Week Commencing 24th March 2008

 

New Reporter for The Stackton Tressel Bugle, Sam Clarke gives us all the updates from Stackton Tressel and the surrounding area.

Email 

editor@hingeandbracket-official.co.uk

 

New DVDs out

 

Thank you to the fans that signed the online petitions. We done it.

 

Maud Imposters seen all over Stackton

Reports of Maud Print sightings have come in to the Bugle office over the last few days. Do you know any of these women? We so want to find out who is the real Maud.

Recent sightings in the Stackton Tressel area have caused a startling reaction to the whereabouts of Dame Hilda Bracket & Dr Evadne Hinge's house maid, Maud Print. It was reported that Maud retired from her job in 2000 to live her days with her Arthur in the peace and tranquillity of their old Station Home near Stackton Parva.

Since her retirement, a lot of questions have been raised as to why a house maid would want to retire from doing not much work at all. It was reported that Maud caused more damage than good in all of her years with the "Dear Ladies". The recent reports of Maud have startled residents of Stackton Tressel as it meant that if she is back to her old self, they had best board up their windows and doors again.

Even the village shop has announced its closure on hearing the news of her return.

Report by Ryner Sleeman

Goat In Spats Pub closed after drugs bust

The manager of the Goat In Spats pub in Stackton Tressel was arrested on Friday night amid claims that he was involved in the selling of Haliborange  and Pro -plus from behind the bar.

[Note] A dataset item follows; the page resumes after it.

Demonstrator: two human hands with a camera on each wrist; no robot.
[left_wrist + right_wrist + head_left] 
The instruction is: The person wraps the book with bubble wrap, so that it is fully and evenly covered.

The highly healthy and yummy vitamin C pill and the keep me awake tablets were being sold to drinkers when they appeared to be suffering the affects of too much fresh air and good company.

The highly addictive cocktail has proved to be winners with the elderly residents as you can see below.

 Supergran on her bike

 

Residents up in arms at operation stack in Stackton

Residents have been up in arms with Stackton Borough Council after the approval of Operation Stack was given the go ahead on Thursday.

This means a huge amount of lorries will be passing through the village and nearby towns when the Stackton Highway Transport (aka SHiT) department put up the signs directing vehicles through the villages to park up whilst cleaning the roads.

Dame Hilda Bracket was reported to Not Be Amused but was willing to set up a tea stall in the front garden with her oldest friend Dr Evadne Hinge.

Teas and coffees will be available along with Scones & buns at reasonable prices.

Doctor Hinge has offered to play her Piano Forte in nice weather.

For a small fee you can choose your favourite song and she will play the part of a modern old age iPod.

Strange pets wandering around Stackton

A few people have reported sightings of strange looking animals. Do you know who they belong to?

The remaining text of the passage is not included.